*TASK STATEMENT*
Collect each line of the records containing the string "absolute".

___ DATASET EXTRACT ___

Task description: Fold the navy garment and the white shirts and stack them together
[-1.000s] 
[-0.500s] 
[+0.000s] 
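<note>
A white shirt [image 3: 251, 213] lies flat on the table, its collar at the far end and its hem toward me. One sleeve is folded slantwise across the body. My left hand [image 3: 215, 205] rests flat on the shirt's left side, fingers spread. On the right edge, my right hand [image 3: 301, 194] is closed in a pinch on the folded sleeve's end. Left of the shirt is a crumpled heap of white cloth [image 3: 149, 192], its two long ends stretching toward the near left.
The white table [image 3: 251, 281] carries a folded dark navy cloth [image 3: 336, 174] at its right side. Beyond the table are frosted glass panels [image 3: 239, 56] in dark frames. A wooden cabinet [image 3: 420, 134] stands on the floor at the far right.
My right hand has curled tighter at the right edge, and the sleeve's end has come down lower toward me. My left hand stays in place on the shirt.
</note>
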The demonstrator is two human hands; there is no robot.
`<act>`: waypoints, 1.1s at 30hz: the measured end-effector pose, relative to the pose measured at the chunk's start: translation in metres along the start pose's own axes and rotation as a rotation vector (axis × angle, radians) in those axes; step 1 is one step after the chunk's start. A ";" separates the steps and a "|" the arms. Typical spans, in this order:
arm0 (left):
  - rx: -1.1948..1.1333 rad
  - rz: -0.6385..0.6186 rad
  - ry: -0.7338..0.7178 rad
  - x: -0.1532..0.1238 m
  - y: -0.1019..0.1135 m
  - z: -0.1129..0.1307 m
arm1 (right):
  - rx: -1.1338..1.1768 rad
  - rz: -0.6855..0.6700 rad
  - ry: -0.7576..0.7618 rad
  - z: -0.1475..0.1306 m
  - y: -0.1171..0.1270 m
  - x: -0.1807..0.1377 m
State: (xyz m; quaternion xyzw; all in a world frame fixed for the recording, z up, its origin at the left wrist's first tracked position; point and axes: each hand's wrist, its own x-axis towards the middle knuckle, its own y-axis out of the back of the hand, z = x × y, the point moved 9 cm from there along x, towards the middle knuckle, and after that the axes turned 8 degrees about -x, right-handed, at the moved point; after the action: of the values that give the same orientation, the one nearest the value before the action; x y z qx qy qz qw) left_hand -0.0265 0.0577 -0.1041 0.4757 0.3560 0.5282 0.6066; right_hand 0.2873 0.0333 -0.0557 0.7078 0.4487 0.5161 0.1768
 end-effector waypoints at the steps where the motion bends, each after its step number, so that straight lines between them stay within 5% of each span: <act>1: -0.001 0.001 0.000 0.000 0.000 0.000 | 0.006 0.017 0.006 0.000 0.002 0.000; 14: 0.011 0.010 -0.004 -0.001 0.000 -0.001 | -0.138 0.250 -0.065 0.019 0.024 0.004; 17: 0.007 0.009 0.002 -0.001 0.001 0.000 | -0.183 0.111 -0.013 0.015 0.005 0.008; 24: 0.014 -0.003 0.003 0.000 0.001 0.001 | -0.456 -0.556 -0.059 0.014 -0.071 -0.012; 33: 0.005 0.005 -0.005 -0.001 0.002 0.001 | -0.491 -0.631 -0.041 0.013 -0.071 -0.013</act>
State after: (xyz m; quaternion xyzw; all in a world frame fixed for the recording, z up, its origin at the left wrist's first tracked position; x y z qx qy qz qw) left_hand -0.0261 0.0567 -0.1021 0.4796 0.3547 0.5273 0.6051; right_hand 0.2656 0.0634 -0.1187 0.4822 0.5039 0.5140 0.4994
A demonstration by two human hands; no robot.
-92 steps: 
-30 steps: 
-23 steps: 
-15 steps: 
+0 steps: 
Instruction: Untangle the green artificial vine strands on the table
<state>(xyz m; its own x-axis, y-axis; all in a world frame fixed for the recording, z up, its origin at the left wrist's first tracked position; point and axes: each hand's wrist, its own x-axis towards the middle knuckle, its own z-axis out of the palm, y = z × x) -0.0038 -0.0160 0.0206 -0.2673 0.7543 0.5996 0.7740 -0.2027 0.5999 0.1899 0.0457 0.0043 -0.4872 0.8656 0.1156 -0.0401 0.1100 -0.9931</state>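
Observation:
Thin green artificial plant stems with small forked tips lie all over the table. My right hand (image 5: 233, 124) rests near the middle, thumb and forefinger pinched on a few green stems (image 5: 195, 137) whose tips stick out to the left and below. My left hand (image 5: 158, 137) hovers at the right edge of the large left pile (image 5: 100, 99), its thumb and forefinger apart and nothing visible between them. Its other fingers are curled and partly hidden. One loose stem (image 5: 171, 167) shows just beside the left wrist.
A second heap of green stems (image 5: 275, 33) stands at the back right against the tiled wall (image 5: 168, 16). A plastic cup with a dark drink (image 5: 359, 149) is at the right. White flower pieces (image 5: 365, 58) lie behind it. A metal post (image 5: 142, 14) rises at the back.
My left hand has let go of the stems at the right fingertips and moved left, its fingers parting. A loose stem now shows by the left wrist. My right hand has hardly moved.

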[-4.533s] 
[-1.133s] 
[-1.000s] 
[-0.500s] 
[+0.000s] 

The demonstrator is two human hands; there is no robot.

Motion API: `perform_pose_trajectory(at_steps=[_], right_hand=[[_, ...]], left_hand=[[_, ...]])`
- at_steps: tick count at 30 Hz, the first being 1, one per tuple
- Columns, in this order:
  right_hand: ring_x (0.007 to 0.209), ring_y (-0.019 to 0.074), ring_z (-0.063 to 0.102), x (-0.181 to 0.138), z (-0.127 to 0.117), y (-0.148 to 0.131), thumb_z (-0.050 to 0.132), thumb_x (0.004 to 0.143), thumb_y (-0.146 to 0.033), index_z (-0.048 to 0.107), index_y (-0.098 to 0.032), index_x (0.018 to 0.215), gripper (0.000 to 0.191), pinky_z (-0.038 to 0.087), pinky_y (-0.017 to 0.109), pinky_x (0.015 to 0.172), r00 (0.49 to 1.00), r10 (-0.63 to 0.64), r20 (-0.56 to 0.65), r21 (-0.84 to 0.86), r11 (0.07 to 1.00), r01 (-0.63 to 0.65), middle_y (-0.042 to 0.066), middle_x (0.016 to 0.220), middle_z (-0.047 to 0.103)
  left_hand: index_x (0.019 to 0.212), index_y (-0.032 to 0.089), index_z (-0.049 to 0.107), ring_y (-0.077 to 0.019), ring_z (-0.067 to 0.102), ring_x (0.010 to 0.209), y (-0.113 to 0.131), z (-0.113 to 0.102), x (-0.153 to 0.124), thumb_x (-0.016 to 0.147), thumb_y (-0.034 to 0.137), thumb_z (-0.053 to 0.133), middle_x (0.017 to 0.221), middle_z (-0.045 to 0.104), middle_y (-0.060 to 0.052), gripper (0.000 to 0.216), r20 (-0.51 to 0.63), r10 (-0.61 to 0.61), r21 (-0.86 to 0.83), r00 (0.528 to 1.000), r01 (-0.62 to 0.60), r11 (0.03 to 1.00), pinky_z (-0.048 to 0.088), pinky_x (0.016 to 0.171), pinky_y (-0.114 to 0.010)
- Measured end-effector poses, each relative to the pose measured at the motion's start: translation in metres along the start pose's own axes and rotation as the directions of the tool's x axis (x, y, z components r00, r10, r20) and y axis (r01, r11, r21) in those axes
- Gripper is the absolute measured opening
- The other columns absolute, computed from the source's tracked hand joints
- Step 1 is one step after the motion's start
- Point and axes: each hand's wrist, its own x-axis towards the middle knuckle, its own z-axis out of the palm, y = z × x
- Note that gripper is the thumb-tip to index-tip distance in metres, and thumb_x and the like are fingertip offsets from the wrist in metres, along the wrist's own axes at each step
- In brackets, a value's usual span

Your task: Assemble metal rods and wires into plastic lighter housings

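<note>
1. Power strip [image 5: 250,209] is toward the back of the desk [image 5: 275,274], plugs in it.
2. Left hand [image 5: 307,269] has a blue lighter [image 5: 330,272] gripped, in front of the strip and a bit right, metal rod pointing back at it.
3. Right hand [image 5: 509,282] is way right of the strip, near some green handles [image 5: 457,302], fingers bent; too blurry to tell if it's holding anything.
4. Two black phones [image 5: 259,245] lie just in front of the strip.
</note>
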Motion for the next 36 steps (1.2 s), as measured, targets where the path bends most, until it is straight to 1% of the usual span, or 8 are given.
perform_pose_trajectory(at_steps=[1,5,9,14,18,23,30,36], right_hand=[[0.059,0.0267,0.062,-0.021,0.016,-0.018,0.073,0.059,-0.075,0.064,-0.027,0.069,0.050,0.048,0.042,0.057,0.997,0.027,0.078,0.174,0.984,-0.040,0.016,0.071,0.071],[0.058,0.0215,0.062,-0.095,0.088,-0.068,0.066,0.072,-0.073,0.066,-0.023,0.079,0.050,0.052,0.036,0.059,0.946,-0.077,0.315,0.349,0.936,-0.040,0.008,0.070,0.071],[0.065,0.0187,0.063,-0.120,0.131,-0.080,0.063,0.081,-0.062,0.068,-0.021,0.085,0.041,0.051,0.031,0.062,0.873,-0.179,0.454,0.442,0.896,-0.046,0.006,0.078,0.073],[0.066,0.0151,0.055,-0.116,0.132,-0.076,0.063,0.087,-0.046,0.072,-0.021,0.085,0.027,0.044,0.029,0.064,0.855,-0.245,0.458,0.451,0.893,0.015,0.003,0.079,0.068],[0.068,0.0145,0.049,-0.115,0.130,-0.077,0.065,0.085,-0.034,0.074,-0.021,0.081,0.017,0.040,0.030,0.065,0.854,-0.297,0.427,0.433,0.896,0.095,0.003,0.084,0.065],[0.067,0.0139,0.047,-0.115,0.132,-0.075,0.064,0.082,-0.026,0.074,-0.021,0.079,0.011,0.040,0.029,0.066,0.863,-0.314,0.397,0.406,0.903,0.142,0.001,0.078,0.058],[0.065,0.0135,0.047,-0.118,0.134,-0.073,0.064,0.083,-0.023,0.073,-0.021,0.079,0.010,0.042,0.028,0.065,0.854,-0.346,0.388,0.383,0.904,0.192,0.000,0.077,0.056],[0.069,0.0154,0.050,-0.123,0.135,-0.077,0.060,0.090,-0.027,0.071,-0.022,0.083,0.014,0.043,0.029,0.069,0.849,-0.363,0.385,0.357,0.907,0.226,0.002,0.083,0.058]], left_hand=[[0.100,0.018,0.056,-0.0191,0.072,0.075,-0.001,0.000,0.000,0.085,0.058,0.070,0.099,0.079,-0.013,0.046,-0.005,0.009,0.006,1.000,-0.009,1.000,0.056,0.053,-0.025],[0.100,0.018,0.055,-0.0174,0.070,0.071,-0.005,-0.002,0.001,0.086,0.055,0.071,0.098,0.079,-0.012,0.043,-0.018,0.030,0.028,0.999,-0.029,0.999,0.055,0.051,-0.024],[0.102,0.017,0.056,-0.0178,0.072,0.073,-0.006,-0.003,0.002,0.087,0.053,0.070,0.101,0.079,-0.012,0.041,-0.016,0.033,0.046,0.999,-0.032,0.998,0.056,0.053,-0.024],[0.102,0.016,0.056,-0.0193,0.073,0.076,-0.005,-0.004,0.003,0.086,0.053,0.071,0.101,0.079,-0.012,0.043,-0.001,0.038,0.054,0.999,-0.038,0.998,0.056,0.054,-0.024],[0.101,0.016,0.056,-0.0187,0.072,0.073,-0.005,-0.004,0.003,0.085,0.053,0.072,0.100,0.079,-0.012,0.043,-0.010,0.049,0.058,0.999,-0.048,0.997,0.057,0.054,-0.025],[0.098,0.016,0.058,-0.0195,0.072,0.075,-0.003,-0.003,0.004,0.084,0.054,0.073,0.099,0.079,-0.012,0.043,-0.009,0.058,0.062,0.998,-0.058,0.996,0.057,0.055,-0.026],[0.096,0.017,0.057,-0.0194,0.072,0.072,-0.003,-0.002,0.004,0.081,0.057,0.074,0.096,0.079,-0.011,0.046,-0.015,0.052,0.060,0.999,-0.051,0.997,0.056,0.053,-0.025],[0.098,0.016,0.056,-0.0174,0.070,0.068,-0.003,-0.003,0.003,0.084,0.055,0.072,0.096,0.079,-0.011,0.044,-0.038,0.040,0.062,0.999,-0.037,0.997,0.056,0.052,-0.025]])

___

*RESULT BELOW*
- Gripper is the absolute measured opening
- The other columns absolute, computed from the source's tracked hand joints

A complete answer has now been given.